Well, no modern woman anyway. But several of the aforementioned Nuzi tablets deal with the issue of spousal obligations in the 2nd millennium bc Middle East, and one in particular sheds some light on Sarah's actions:
"...Kelim-ninu has been given in marriage to Shennima. If Kelim-ninu bears children, Shennima shall not take another wife; but if Kelim-ninu does not bear, Kelim-ninu shall aquire a woman of the land of Lullu as wife for Shennima, and Kelim-ninu may not send the offspring away. Any son that may be born to Shennima from the womb of Kelim-ninu, to these shall be given the lands and buildings of every sort..."
-- ANET p. 220, Published by E. Chiera, HSS, v(1929), No. 67, Translated by E.A. Speiser, AASOR, x(1930), 31 ff
As in the case of Jacob and Laban, there are a number of interesting parallels***, but the main one here is obviously that of a barren woman providing her husband a surrogate spouse for the purpose of having children. And they were not just the husband's children, but the (original) wife's as well. Sarah expressed it this way, "that I may obtain children by her." The children of a slave were the children of a slaveowner. Sarah's slave, Sarah's children.

But why would she do such a thing? I don't join those, like Ray C. Stedman, a man whom I admire no little bit, who think that "to give him the son of his heart's desire, Sarai was willing to sacrifice that [monogamous] relationship. It was not only an act of real sacrifice, but also one of deep sincerity." I don't think that at all. I think that Sarah felt keenly the pain of her barrenness, felt that she was a failure**** as a wife and a woman for not accomplishing a major expectation of her culture. In other words, it was her desire for a child of her own, not a sincere concern for her husband's progeny, that causes her to propose this. It was not a selfless act, but a selfish one, and there is nothing in her words here or actions later that leads us to believe that she did it for any person other than herself.

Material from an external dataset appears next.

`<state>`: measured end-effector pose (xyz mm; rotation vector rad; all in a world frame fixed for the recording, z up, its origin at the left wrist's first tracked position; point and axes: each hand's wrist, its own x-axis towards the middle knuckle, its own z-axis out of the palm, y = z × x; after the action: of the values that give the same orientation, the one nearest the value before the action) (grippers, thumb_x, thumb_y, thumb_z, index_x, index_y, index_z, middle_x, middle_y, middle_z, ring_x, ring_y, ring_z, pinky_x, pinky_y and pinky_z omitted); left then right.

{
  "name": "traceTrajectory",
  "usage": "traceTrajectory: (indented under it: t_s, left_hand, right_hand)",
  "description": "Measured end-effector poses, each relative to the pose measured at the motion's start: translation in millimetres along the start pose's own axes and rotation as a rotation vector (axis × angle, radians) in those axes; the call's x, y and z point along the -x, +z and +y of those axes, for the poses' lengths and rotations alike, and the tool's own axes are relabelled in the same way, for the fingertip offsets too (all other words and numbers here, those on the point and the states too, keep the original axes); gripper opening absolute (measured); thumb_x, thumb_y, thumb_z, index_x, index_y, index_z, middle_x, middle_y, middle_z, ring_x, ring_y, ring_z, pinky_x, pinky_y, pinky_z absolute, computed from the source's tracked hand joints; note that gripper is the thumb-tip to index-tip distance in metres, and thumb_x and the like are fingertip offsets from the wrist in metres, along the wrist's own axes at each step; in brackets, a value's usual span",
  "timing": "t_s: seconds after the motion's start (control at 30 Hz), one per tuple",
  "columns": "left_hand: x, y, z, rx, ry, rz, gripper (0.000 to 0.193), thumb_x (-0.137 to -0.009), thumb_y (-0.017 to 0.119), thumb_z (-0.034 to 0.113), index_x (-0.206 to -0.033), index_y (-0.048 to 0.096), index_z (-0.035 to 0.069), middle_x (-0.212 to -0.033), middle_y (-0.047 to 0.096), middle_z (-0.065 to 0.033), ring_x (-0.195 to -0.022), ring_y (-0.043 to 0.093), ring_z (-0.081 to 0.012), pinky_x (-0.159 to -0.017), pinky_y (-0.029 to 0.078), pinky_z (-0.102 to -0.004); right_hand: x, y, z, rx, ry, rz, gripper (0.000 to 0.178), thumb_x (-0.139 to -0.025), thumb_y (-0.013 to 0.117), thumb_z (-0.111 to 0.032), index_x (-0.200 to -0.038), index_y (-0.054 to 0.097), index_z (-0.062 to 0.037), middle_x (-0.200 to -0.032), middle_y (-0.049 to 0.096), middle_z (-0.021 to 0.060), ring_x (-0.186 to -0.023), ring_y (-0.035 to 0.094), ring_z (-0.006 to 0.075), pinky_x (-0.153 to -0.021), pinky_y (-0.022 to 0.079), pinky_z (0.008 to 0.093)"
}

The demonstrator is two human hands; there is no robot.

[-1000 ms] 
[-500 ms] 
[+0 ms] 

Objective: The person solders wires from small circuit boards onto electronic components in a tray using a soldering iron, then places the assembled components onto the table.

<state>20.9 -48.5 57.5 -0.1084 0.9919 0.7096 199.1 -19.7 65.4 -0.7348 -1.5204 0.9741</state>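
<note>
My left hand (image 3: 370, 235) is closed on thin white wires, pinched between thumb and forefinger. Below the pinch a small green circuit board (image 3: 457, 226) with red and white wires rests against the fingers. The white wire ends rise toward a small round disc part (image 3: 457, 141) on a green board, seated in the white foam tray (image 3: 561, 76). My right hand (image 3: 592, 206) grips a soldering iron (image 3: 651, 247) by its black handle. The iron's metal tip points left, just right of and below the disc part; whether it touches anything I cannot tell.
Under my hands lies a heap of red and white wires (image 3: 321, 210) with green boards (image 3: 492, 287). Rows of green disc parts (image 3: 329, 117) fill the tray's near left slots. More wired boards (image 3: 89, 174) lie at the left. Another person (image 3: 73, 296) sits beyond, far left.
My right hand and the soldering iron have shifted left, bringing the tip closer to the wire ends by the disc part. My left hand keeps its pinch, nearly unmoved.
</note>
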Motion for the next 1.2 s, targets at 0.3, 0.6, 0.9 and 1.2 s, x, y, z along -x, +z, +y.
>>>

Now, all manner of bad things came of the whole situation: family strife, hatred, violence, and eventual banishment of Hagar and her son. Perhaps, if Ishmael is indeed the father of today's Arabs, that strife carries into our own times. Therefore the supreme irony of the situation, getting back to the original criticism of Abram's "domineering" patriarchalism, is not that Sarah obeyed Abram, but that he obeyed her. Had Abram the stones to say no to his wife as he should have, a multitude of later problems never would have occurred.

* It's important to remember that the taking of "extra" wives by ancient royalty was mainly a matter of cementing alliances between friendly powers. Abram is noted elsewhere as being "very rich" and will later field a private army, so it is very probably the case that Pharoah's nobles thought they were setting up this manner of alliance and that Abram merely played along. He is, as we will see, not often in the habit of saying no.

** The text doesn't say this, but I think it probable that she was brought back when Abram was bum rushed out of Egypt. The name Hagar, according to Strong's, is of "uncertain (perhaps foreign) derivation."

*** and two of them, the practice of the original wife formally "sending away" such offspring and the legally-defined position of a natural son over a son born of such an arrangement, do not exist in later Hebrew culture and are obviously too detailed and too parallel with the findings of Archaeology for Genesis here to be anything other than a contemporary account.

**** And we will soon see how personally she takes slights related to that. As soon as Hagar becomes pregnant, she apparently lords the fact over Sarah. Sarah immediately begins to mistreat Hagar and eventually drives her out of the family.